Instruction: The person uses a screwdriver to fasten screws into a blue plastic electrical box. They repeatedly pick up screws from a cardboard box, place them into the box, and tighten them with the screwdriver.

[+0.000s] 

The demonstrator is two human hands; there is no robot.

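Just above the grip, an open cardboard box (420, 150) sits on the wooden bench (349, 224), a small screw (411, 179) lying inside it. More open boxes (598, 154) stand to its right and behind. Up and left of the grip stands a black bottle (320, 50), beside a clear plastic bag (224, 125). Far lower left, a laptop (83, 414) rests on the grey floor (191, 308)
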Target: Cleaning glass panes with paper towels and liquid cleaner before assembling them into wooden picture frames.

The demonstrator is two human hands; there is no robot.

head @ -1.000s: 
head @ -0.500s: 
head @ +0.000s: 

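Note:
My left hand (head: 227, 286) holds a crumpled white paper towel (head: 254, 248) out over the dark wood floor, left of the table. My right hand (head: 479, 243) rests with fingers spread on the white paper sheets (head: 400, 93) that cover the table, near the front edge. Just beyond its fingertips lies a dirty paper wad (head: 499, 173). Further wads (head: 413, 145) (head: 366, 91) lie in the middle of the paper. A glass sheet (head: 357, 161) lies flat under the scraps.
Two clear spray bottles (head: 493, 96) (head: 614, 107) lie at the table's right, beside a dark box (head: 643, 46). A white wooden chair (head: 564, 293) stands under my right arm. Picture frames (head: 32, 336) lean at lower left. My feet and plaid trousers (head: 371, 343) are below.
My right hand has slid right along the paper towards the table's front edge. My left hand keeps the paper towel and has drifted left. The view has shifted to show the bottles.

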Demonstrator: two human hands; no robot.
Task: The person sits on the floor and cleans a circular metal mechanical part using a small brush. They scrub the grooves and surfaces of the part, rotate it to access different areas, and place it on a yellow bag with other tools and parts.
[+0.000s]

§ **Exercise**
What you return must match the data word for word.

§ **Response below**
Instruction: The person uses a screwdriver to fasten screws into a blue plastic electrical box. They repeatedly pick up screws from a cardboard box, place them into the box, and tighten them with the screwdriver.

[+0.000s] 

The demonstrator is two human hands; there is no robot.

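Just above the grip, an open cardboard box (420, 150) sits on the wooden bench (349, 224), a small screw (411, 179) lying inside it. More open boxes (598, 154) stand to its right and behind. Up and left of the grip stands a black bottle (320, 50), beside a clear plastic bag (224, 125). Far lower left, a laptop (83, 414) rests on the grey floor (191, 308)
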Target: Cleaning glass panes with paper towels and liquid cleaner before assembling them into wooden picture frames.

The demonstrator is two human hands; there is no robot.

head @ -1.000s: 
head @ -0.500s: 
head @ +0.000s: 

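Note:
My left hand (head: 227, 286) holds a crumpled white paper towel (head: 254, 248) out over the dark wood floor, left of the table. My right hand (head: 479, 243) rests with fingers spread on the white paper sheets (head: 400, 93) that cover the table, near the front edge. Just beyond its fingertips lies a dirty paper wad (head: 499, 173). Further wads (head: 413, 145) (head: 366, 91) lie in the middle of the paper. A glass sheet (head: 357, 161) lies flat under the scraps.
Two clear spray bottles (head: 493, 96) (head: 614, 107) lie at the table's right, beside a dark box (head: 643, 46). A white wooden chair (head: 564, 293) stands under my right arm. Picture frames (head: 32, 336) lean at lower left. My feet and plaid trousers (head: 371, 343) are below.
My right hand has slid right along the paper towards the table's front edge. My left hand keeps the paper towel and has drifted left. The view has shifted to show the bottles.
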
Demonstrator: two human hands; no robot.
Task: The person sits on the floor and cleans a circular metal mechanical part using a small brush. They scrub the grooves and surfaces of the part, rotate it to access different areas, and place it on a yellow bag with other tools and parts.
[+0.000s]

This exercise has been completed.